- **WORK TO COMPLETE**: Each line of the records below needs repeating exactly. Skip the pictures.

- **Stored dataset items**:

-=-=-=-=-

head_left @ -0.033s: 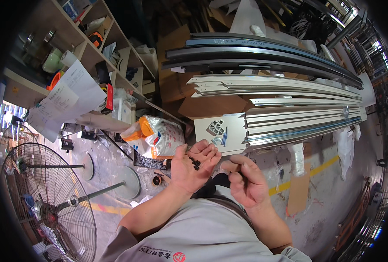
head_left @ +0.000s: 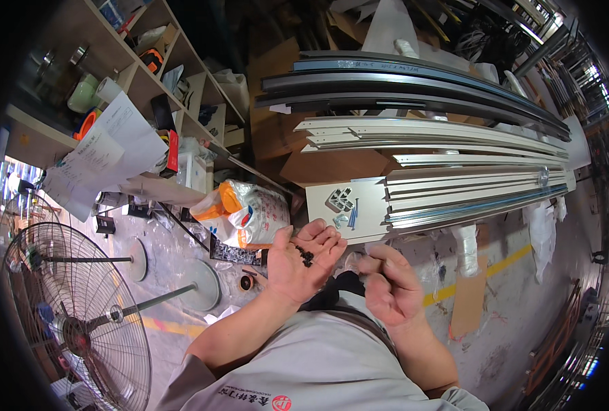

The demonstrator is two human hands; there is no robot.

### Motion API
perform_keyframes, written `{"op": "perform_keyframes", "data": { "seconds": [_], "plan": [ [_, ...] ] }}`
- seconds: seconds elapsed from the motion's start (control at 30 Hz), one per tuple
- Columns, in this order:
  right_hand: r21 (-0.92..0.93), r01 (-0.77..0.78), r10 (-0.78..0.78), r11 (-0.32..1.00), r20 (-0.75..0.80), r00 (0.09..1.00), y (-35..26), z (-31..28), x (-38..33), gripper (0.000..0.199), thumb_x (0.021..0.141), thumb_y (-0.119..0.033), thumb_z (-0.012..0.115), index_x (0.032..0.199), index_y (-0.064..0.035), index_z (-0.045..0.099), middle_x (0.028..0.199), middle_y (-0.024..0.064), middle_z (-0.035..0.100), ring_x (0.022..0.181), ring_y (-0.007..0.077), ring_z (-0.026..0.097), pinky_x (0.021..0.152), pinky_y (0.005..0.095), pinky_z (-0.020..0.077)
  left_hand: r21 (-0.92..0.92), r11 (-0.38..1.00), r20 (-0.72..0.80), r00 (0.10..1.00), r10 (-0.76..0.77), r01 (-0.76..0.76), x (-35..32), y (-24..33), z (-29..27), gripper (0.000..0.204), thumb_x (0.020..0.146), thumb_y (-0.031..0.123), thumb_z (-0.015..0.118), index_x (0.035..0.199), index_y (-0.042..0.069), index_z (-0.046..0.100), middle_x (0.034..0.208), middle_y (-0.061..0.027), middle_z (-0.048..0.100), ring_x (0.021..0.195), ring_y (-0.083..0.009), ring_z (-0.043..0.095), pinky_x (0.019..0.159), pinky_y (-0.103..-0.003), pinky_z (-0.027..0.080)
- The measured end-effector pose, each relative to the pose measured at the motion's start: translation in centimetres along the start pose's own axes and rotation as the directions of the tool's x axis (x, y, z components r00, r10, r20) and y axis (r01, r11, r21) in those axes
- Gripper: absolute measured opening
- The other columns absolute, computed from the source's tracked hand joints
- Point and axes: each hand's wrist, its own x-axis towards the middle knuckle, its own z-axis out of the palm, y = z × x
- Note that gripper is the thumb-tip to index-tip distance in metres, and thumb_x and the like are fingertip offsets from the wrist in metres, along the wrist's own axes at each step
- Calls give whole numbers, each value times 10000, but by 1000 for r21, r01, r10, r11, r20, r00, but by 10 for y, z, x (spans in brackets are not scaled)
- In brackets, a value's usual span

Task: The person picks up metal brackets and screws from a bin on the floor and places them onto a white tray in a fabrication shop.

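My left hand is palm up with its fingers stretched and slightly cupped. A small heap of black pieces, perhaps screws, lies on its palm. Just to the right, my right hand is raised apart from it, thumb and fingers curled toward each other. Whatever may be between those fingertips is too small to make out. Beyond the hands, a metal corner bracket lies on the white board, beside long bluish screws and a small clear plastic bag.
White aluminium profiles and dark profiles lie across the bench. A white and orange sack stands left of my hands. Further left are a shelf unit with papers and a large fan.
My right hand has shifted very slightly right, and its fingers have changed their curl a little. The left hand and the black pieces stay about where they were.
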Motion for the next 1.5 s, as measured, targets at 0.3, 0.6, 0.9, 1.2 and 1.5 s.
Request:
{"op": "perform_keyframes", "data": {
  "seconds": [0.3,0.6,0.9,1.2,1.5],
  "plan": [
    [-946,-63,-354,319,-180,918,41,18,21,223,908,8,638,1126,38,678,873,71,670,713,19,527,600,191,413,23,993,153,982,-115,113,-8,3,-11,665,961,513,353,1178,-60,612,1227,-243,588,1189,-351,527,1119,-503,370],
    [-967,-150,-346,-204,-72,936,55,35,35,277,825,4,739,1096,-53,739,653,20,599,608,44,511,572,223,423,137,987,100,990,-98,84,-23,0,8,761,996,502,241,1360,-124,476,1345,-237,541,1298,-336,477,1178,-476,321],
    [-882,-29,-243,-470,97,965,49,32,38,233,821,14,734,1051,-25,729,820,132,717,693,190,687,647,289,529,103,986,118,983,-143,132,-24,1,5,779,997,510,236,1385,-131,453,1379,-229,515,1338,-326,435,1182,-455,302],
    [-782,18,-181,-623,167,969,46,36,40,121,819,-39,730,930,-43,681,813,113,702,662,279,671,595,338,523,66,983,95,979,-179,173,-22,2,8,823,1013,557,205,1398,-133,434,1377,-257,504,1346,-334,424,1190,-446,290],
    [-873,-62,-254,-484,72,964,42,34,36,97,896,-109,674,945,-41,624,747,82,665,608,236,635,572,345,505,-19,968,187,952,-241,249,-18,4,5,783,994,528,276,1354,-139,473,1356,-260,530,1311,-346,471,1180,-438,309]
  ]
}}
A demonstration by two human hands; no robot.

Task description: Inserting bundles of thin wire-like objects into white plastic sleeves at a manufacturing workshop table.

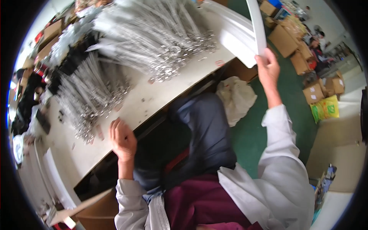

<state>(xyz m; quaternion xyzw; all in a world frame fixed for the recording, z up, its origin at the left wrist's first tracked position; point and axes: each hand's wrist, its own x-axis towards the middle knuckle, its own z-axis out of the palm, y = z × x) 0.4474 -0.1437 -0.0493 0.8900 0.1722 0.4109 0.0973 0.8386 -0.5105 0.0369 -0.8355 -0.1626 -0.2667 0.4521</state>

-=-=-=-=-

- **RESPONSE**:
head_left @ -0.033s: 
head_left @ +0.000s: 

The demonstrator is two human hands; there is no robot.

### Motion API
perform_keyframes, written `{"op": "perform_keyframes", "data": { "seconds": [_], "plan": [ [_, ...] ] }}`
- seconds: seconds elapsed from the motion's start (control at 30 Hz), one per tuple
- Columns, in this order:
  right_hand: r21 (-0.92..0.93), r01 (-0.77..0.78), r10 (-0.78..0.78), r11 (-0.32..1.00), r20 (-0.75..0.80), r00 (0.09..1.00), y (-35..26), z (-31..28), x (-38..33), gripper (0.000..0.199), thumb_x (0.021..0.141), thumb_y (-0.119..0.033), thumb_z (-0.012..0.115), index_x (0.032..0.199), index_y (-0.064..0.035), index_z (-0.045..0.099), middle_x (0.028..0.199), middle_y (-0.024..0.064), middle_z (-0.035..0.100), ring_x (0.022..0.181), ring_y (-0.007..0.077), ring_z (-0.026..0.097), pinky_x (0.021..0.152), pinky_y (0.005..0.095), pinky_z (-0.020..0.077)
  left_hand: r21 (-0.92..0.92), r11 (-0.38..1.00), r20 (-0.72..0.80), r00 (0.10..1.00), r10 (-0.76..0.77), r01 (-0.76..0.76), x (-35..32), y (-24..33), z (-29..27), gripper (0.000..0.204), thumb_x (0.020..0.146), thumb_y (-0.031..0.123), thumb_z (-0.015..0.118), index_x (0.035..0.199), index_y (-0.042..0.069), index_z (-0.046..0.100), middle_x (0.034..0.208), middle_y (-0.061..0.027), middle_z (-0.048..0.100), ring_x (0.021..0.195), ring_y (-0.083..0.009), ring_z (-0.043..0.095), pinky_x (0.019..0.159), pinky_y (-0.103..-0.003), pinky_z (-0.027..0.080)
- The measured end-effector pose, each relative to the pose measured at the motion's start: translation in centimetres along the start pose's own axes and rotation as the directions of the tool's x axis (x, y, z components r00, r10, r20) and y axis (r01, r11, r21) in those axes
- Gripper: absolute measured opening
- The other columns absolute, computed from the source's tracked hand joints
- Point and axes: each hand's wrist, its own x-axis towards the middle knuckle, its own z-axis out of the palm, y = z × x
- Note that gripper is the thumb-tip to index-tip distance in metres, and thumb_x and the like are fingertip offsets from the wrist in metres, along the wrist's own axes at each step
- Calls give whole numbers, each value times 10000, but by 1000 for r21, r01, r10, r11, r20, r00, but by 10 for y, z, x (spans in brackets are not scaled)
- In brackets, a value's usual span

Task: The person picks up metal brackets and screws from a bin on the floor and places them onto a white tray in a fabrication shop.

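My left hand is palm up with its fingers stretched and slightly cupped. A small heap of black pieces, perhaps screws, lies on its palm. Just to the right, my right hand is raised apart from it, thumb and fingers curled toward each other. Whatever may be between those fingertips is too small to make out. Beyond the hands, a metal corner bracket lies on the white board, beside long bluish screws and a small clear plastic bag.
White aluminium profiles and dark profiles lie across the bench. A white and orange sack stands left of my hands. Further left are a shelf unit with papers and a large fan.
My right hand has shifted very slightly right, and its fingers have changed their curl a little. The left hand and the black pieces stay about where they were.
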Motion for the next 1.5 s, as measured, targets at 0.3, 0.6, 0.9, 1.2 and 1.5 s.
Request:
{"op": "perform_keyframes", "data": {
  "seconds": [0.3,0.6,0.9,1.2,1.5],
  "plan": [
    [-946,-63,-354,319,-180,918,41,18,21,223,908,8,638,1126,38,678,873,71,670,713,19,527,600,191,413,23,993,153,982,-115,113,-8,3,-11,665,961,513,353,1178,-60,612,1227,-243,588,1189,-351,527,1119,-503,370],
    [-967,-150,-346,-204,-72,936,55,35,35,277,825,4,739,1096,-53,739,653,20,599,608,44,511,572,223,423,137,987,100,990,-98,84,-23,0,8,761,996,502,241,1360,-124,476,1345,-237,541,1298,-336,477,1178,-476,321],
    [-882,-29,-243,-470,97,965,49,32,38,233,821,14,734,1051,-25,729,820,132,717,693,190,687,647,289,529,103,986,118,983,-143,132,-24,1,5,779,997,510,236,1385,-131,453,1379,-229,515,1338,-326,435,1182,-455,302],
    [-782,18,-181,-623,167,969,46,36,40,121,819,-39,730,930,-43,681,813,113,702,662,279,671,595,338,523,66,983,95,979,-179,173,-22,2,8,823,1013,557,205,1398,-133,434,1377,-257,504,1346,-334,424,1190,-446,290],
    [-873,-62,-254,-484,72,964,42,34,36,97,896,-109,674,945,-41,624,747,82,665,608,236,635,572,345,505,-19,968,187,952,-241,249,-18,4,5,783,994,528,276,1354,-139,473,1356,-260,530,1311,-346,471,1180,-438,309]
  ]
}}
A demonstration by two human hands; no robot.

Task description: Inserting bundles of thin wire-like objects into white plastic sleeves at a manufacturing workshop table.


<state>(xyz m; quaternion xyzw; all in a world frame fixed for the recording, z up, its origin at the left wrist's first tracked position; point and axes: each hand's wrist, its own x-axis towards the middle knuckle, its own z-axis out of the palm, y = z × x) 0.4474 -0.1437 -0.0493 0.8900 0.1722 0.4109 0.0973 0.8386 -0.5105 0.0369 -0.8355 -0.1626 -0.2667 0.4521</state>

There is nothing more to this answer.